### [The task]
Retype each entry exactly.

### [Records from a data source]
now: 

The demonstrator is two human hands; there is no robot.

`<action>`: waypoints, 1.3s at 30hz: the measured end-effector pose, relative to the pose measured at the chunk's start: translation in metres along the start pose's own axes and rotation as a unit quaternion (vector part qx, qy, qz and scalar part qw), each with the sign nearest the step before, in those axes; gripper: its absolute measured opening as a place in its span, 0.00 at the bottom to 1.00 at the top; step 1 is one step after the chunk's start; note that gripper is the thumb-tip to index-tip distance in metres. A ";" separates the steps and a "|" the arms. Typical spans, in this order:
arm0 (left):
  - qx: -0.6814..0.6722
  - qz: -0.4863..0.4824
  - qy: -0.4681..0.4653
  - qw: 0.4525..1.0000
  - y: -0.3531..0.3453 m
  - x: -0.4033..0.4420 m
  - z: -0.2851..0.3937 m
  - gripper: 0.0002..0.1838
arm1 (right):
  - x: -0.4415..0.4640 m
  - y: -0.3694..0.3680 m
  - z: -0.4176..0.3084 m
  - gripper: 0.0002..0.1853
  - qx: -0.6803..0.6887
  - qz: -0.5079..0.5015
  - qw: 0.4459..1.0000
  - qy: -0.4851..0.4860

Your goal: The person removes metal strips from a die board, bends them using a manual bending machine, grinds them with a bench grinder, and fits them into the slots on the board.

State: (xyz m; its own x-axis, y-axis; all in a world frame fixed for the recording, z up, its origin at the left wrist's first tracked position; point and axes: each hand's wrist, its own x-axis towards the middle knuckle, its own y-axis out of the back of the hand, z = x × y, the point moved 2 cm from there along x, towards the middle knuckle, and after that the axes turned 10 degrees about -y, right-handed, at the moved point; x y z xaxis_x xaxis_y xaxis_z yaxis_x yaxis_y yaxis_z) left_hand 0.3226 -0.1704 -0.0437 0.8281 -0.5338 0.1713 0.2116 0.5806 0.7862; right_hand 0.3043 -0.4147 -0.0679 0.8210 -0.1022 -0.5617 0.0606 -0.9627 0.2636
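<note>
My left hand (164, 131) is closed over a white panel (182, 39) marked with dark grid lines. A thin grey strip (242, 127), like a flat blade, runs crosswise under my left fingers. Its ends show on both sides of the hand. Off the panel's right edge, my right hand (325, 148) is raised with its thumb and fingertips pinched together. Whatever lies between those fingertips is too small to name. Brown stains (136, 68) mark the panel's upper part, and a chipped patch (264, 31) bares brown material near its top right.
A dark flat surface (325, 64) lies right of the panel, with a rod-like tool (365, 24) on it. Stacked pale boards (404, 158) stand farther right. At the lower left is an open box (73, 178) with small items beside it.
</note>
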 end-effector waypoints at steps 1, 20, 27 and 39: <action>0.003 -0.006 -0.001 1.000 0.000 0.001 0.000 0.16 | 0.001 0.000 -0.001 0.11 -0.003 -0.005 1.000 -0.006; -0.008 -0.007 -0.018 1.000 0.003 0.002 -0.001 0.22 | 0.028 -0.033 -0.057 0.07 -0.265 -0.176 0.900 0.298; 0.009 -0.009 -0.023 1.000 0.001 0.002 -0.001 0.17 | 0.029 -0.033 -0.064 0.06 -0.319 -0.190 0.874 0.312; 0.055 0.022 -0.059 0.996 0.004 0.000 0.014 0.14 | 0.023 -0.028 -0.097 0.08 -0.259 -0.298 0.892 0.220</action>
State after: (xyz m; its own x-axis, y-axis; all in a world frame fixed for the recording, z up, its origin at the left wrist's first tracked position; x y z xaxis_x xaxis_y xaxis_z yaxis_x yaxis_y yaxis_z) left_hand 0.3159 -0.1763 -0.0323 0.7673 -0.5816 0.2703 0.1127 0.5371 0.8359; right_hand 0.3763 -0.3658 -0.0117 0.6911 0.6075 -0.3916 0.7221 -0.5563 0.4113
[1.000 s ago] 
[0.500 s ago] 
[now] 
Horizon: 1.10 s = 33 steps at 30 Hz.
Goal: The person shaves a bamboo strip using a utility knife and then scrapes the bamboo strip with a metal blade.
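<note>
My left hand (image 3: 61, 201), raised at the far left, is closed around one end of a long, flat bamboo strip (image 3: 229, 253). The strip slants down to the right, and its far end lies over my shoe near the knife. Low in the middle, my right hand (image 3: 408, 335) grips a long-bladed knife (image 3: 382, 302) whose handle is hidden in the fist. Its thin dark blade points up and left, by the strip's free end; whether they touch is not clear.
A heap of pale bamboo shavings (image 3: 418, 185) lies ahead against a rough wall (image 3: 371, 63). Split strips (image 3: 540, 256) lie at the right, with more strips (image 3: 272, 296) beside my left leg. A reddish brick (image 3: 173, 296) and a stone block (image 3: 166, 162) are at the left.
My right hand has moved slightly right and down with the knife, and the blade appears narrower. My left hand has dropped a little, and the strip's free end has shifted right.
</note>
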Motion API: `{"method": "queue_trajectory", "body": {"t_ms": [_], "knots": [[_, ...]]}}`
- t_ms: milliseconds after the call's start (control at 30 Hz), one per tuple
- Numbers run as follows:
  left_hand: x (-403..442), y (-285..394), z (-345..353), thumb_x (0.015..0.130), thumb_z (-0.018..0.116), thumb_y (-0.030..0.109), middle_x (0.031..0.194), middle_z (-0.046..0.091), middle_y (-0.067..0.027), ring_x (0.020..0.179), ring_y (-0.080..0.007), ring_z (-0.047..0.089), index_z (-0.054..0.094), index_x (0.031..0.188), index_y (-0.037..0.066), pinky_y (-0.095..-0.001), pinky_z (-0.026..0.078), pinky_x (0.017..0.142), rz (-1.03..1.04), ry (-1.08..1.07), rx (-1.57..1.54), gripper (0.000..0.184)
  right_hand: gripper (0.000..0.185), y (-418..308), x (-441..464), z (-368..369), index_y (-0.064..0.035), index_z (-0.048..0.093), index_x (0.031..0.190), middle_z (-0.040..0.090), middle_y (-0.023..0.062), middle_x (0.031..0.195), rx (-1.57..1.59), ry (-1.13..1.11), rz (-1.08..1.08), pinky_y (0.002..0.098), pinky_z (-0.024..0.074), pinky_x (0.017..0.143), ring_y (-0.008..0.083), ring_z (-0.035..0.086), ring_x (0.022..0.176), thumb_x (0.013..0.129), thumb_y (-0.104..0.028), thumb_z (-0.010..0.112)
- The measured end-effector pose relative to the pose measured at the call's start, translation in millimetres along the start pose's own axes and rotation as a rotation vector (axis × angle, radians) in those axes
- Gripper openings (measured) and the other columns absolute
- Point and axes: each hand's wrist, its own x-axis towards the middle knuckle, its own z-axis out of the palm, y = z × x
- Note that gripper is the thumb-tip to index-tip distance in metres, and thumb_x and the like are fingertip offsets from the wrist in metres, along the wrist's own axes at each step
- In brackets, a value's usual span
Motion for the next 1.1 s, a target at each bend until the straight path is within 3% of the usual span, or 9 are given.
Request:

### [Answer to this problem]
now: 

The demonstrator is two human hands; there is no robot.

`<action>`: waypoints, 1.3s at 30hz: the measured end-effector pose, relative to the pose measured at the chunk's start: translation in metres along the start pose's own axes and rotation as a unit quaternion (vector part qx, qy, qz and scalar part qw), each with the sign nearest the step before, in those axes; gripper: its absolute measured opening as a place in its span, 0.00 at the bottom to 1.00 at the top; step 1 is one step after the chunk's start; note that gripper is the thumb-tip to index-tip distance in metres. A ";" separates the steps and a "|" the arms. Typical spans, in this order:
arm0 (left):
  - qx: -0.6814..0.6722
  - qz: -0.4863..0.4824
  - qy: -0.4681..0.4653
  - qw: 0.4525..1.0000
  - y: -0.3531..0.3453 m
  - x: -0.4033..0.4420 m
  - z: -0.2851..0.3937 m
  - gripper: 0.0002..0.1838
arm1 (right):
  - x: -0.4415..0.4640 m
  - y: -0.3694..0.3680 m
  - z: -0.4176..0.3084 m
  - gripper: 0.0002..0.1853
  - qx: -0.6803..0.6887
  - qz: -0.5079..0.5015
  - qw: 0.4459..1.0000
  - qy: -0.4851..0.4860

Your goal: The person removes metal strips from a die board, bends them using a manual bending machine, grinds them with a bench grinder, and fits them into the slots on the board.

State: (xyz m; its own x-axis, y-axis; all in a world frame fixed for the recording, z up, its origin at the left wrist's first tracked position; point and axes: each hand's wrist, its own x-axis towards the middle knuckle, its own y-axis out of the back of the hand, z = x × y, the point moved 2 cm from there along x, towards the middle knuckle, and after that the axes turned 10 degrees about -y, right-handed, at the moved point; x y z xaxis_x xaxis_y xaxis_z yaxis_x yaxis_y yaxis_z) left_hand 0.3226 -0.1704 -0.0437 0.8281 -0.5338 0.1713 0.2116 0.5806 0.7862; right_hand 0.3043 -0.4147 -0.0679 0.8210 -0.1022 -0.5617 0.0606 -0.9627 0.2636
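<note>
My left hand (164, 131) is closed over a white panel (182, 39) marked with dark grid lines. A thin grey strip (242, 127), like a flat blade, runs crosswise under my left fingers. Its ends show on both sides of the hand. Off the panel's right edge, my right hand (325, 148) is raised with its thumb and fingertips pinched together. Whatever lies between those fingertips is too small to name. Brown stains (136, 68) mark the panel's upper part, and a chipped patch (264, 31) bares brown material near its top right.
A dark flat surface (325, 64) lies right of the panel, with a rod-like tool (365, 24) on it. Stacked pale boards (404, 158) stand farther right. At the lower left is an open box (73, 178) with small items beside it.
</note>
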 end-effector waypoints at steps 1, 20, 27 and 39: <action>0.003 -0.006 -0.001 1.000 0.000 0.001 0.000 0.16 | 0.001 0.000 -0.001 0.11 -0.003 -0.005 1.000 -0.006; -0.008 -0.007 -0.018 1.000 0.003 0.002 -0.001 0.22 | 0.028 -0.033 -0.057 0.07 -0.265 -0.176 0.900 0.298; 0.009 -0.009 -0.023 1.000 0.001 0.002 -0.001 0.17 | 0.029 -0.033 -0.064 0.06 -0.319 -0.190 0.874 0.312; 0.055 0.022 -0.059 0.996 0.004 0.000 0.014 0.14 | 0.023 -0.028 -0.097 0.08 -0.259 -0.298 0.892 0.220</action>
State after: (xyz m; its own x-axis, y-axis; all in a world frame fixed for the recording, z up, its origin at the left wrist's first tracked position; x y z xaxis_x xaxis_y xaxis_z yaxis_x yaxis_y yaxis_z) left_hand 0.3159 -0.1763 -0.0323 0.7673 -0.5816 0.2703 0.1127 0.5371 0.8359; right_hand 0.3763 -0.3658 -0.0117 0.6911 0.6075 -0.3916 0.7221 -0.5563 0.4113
[1.000 s ago] 
[0.500 s ago] 
[now] 
Horizon: 1.10 s = 33 steps at 30 Hz.
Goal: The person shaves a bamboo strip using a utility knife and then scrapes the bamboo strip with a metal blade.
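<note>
My left hand (image 3: 61, 201), raised at the far left, is closed around one end of a long, flat bamboo strip (image 3: 229, 253). The strip slants down to the right, and its far end lies over my shoe near the knife. Low in the middle, my right hand (image 3: 408, 335) grips a long-bladed knife (image 3: 382, 302) whose handle is hidden in the fist. Its thin dark blade points up and left, by the strip's free end; whether they touch is not clear.
A heap of pale bamboo shavings (image 3: 418, 185) lies ahead against a rough wall (image 3: 371, 63). Split strips (image 3: 540, 256) lie at the right, with more strips (image 3: 272, 296) beside my left leg. A reddish brick (image 3: 173, 296) and a stone block (image 3: 166, 162) are at the left.
My right hand has moved slightly right and down with the knife, and the blade appears narrower. My left hand has dropped a little, and the strip's free end has shifted right.
</note>
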Motion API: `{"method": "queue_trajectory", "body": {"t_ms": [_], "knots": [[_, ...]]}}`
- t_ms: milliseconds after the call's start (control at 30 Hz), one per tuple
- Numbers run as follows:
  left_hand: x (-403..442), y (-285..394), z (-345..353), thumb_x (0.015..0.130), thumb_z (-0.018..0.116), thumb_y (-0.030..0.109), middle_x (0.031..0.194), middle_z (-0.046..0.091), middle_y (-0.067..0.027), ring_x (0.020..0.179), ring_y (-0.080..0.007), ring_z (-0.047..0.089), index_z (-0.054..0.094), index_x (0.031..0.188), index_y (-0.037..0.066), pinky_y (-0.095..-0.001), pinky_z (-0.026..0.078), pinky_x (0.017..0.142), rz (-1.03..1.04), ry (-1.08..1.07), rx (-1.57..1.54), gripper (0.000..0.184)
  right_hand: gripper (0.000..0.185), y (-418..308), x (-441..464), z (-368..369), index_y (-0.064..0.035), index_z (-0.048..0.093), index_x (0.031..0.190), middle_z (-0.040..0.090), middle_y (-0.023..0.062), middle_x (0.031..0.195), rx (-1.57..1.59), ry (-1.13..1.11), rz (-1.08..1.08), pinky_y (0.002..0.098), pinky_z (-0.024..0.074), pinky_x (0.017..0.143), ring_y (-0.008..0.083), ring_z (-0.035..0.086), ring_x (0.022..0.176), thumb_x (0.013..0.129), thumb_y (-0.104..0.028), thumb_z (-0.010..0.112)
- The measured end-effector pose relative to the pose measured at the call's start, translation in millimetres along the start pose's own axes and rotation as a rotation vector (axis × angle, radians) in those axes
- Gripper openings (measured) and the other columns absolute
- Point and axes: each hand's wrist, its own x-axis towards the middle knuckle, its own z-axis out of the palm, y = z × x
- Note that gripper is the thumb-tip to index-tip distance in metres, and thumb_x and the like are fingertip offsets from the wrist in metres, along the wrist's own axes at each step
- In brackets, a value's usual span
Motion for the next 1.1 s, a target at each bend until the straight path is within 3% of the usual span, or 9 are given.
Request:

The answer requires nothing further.